**Information provided:**
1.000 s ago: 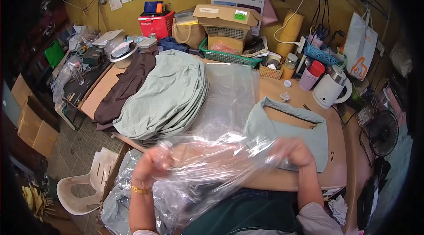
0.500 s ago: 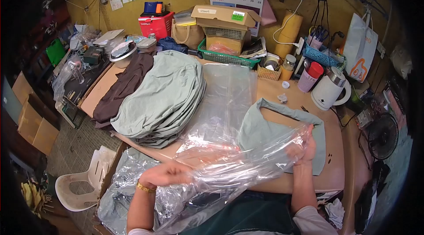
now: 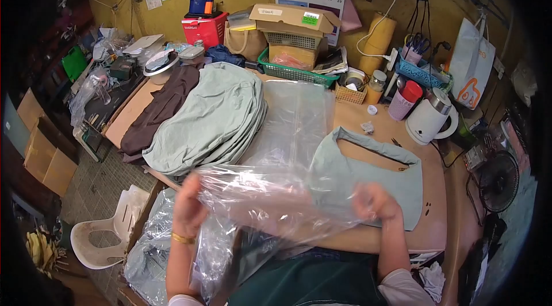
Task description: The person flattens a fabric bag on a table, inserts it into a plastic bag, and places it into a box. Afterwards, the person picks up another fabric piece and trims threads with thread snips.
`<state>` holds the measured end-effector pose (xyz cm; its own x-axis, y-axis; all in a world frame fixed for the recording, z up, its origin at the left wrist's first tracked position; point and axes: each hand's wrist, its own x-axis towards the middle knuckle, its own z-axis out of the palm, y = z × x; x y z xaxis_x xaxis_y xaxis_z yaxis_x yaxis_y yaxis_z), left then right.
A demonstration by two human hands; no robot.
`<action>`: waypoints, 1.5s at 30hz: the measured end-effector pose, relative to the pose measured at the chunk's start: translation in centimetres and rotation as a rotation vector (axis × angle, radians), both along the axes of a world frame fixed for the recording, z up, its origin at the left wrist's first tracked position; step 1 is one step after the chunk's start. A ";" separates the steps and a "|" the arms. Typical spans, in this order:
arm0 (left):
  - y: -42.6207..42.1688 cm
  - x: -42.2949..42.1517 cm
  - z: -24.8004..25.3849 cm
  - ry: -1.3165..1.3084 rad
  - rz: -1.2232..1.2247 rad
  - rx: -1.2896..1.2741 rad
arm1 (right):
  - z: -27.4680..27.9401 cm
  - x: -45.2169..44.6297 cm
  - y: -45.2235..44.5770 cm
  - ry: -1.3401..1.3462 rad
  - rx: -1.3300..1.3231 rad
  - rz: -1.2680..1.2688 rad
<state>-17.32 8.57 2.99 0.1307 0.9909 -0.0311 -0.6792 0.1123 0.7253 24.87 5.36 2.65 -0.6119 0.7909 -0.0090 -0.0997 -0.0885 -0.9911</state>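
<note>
Before the left hand (image 3: pixel 191 208) and right hand (image 3: pixel 375 201): one counter (image 3: pixel 353 112), tan. Beyond the left hand: one stack of pale green cloth (image 3: pixel 210 113), unwrapped. Spread between the hands: one clear plastic film (image 3: pixel 259 194), around nothing visible; left hand clamped on its edge, right hand blurred, grip impossible to tell. Just beyond the right hand: one pale green bag (image 3: pixel 411 194), flat, not yet covered. Outward of the left forearm, low: one pale heap (image 3: pixel 146 260) under plastic, apparently covered already.
</note>
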 end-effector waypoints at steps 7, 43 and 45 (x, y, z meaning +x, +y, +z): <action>-0.1 0.3 -0.3 -0.118 -0.263 0.184 | -0.8 -1.5 -0.1 0.353 0.058 -0.736; 0.8 -0.6 1.5 -0.001 -0.043 0.099 | 1.2 -3.3 0.7 -0.400 0.377 0.303; 1.5 -0.6 2.2 -0.228 -0.167 0.153 | 0.0 -3.7 1.3 -0.330 0.182 0.727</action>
<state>-17.94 10.07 5.18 0.2784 0.9460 0.1658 -0.8077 0.1372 0.5734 21.18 6.65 2.65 -0.9608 0.2039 -0.1881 0.2199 0.1463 -0.9645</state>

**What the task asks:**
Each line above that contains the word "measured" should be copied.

**Task response:**
`<state>` holds the measured end-effector pose (xyz cm; its own x-axis, y-axis; all in a world frame fixed for the recording, z up, its origin at the left wrist's first tracked position; point and axes: each hand's wrist, its own x-axis towards the middle knuckle, its own z-axis out of the palm, y = z × x; x y z xaxis_x xaxis_y xaxis_z yaxis_x yaxis_y yaxis_z), left then right.
`<action>`: waypoints, 1.5s at 30hz: the measured end-effector pose, relative to the pose measured at the chunk's start: translation in centimetres and rotation as a rotation vector (axis × angle, radians), both along the axes of a world frame fixed for the recording, z up, its origin at the left wrist's first tracked position; step 1 is one step after the chunk's start. A ";" separates the steps and a "|" the arms. Typical spans, in this order:

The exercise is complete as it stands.